Dar Williams casts her eye over the plush scarlet sofa and mirrored walls of the bar at the back of Bush Hall, where we’re to do our interview and photographs. “It’s kind of Electric Ladyland!” she chuckles, as we sit down to discuss her latest tour of the UK – which has sold out, even without a new album to promote.
Known for her raft of exquisite folk songs that touch on the personal and political, two decades worth of albums and many a high profile collaboration, Dar has also extended her work and philosophy to novel writing and lecturing. Our conversation spans myths and muses, Joan Baez and Pete Seeger, education, politics and garlic festivals. Yes, garlic festivals.
When it comes to songwriting do you wait to be inspired or is it more like a craft where you set aside time to do it?

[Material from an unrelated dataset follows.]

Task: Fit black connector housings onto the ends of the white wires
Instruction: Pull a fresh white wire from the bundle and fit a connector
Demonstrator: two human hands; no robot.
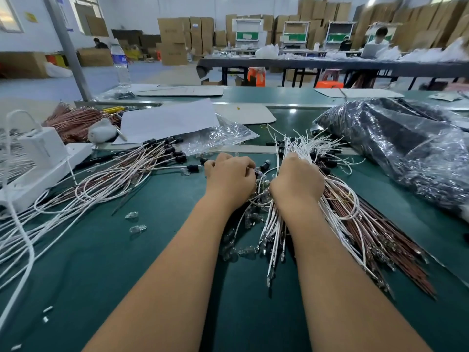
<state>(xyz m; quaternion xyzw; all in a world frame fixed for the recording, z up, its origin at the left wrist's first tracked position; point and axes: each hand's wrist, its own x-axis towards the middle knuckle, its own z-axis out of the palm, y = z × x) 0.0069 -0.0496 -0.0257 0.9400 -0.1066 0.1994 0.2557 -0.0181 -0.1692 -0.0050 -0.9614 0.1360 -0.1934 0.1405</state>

I wait. I’ve done the wake up and see what comes out and it’s all crap – it just doesn’t work. There is a moment after the lighting strikes the first time, that you have to go back and just spend the time putting together phrasing and rhyming. But if you’re not feeling it, the music doesn’t feel it either. So, the work is to put myself in situations that court inspiration and to figure out what they are. Which has been museums, parks, cafes – generally public spaces where people are and there’s something sort of resonating in the air. That helps a lot.
Is that because you see things that specifically inspire you or the atmosphere brings out something already inside?
It’s the atmosphere. The buzz of either a painting on the wall that was done with some intention that you can kind of sense in the air or just being in a museum where people are there to get beyond binary functioning. (Laughs.) They’re there to look at life and death stuff. But that happens in certain kinds of cafes too – a certain feeling, a kind of a conversation that happens – there’s different words for it in different languages, but it’s something that’s great. It’s a feeling of familiarity and spirit in the air. It just opens this window up that makes things seem poetic more than prosaic. I have to believe in that. I have no choice than to be someone who looks for that quality.
So, when you’re out and about in these places and something comes to you, do have away of recording it or do you remember things?
It’s funny, there’s this thing that happens where it goes in my head and it doesn’t stop. It’s 12 notes or 16 notes and it seems so fully formed that I can’t get it out of my head. I think, oh, I have plenty of time to record this or I won’t even need to. And then I forget it completely. It’s very weird. Sometimes it’s like there’s a librarian in my head and I send her back to find it and it’ll reappear. If I record it, then it all comes back. It comes in with cadences and chords around it in my head. So, it’s very important to make sure I’m not being arrogant. (Laughs.) It’s important to know the way my mind works. That I’ll lose it if I don’t grab it.
Aside from performing music, you give lectures in schools and universities – how did that come about and what does it involve?
From time to time you get invited to talk about music and social justice and some of the fundraisers one has done or how one sees the world of music in social justice movements. So, that was always in the mix. That showed me that I could show up and speak as well as sing. And then, you know, we don’t have health care in our country, so I called the professor once and said I will teach for health care and he said it’s really hard to get, but I’ll keep you in mind. Years later, when I had my health care all lined up, he said would you still like to teach and I said yes immediately. So, I taught a course about music movements and then I wrote a book for scholastics. I go into schools and talk to kids about the difference in the process between writing a book and writing a song. It’s very sweet. I’ll say to the kids what’s harder for you to write, a story or a piece of poetry? They always have an opinion!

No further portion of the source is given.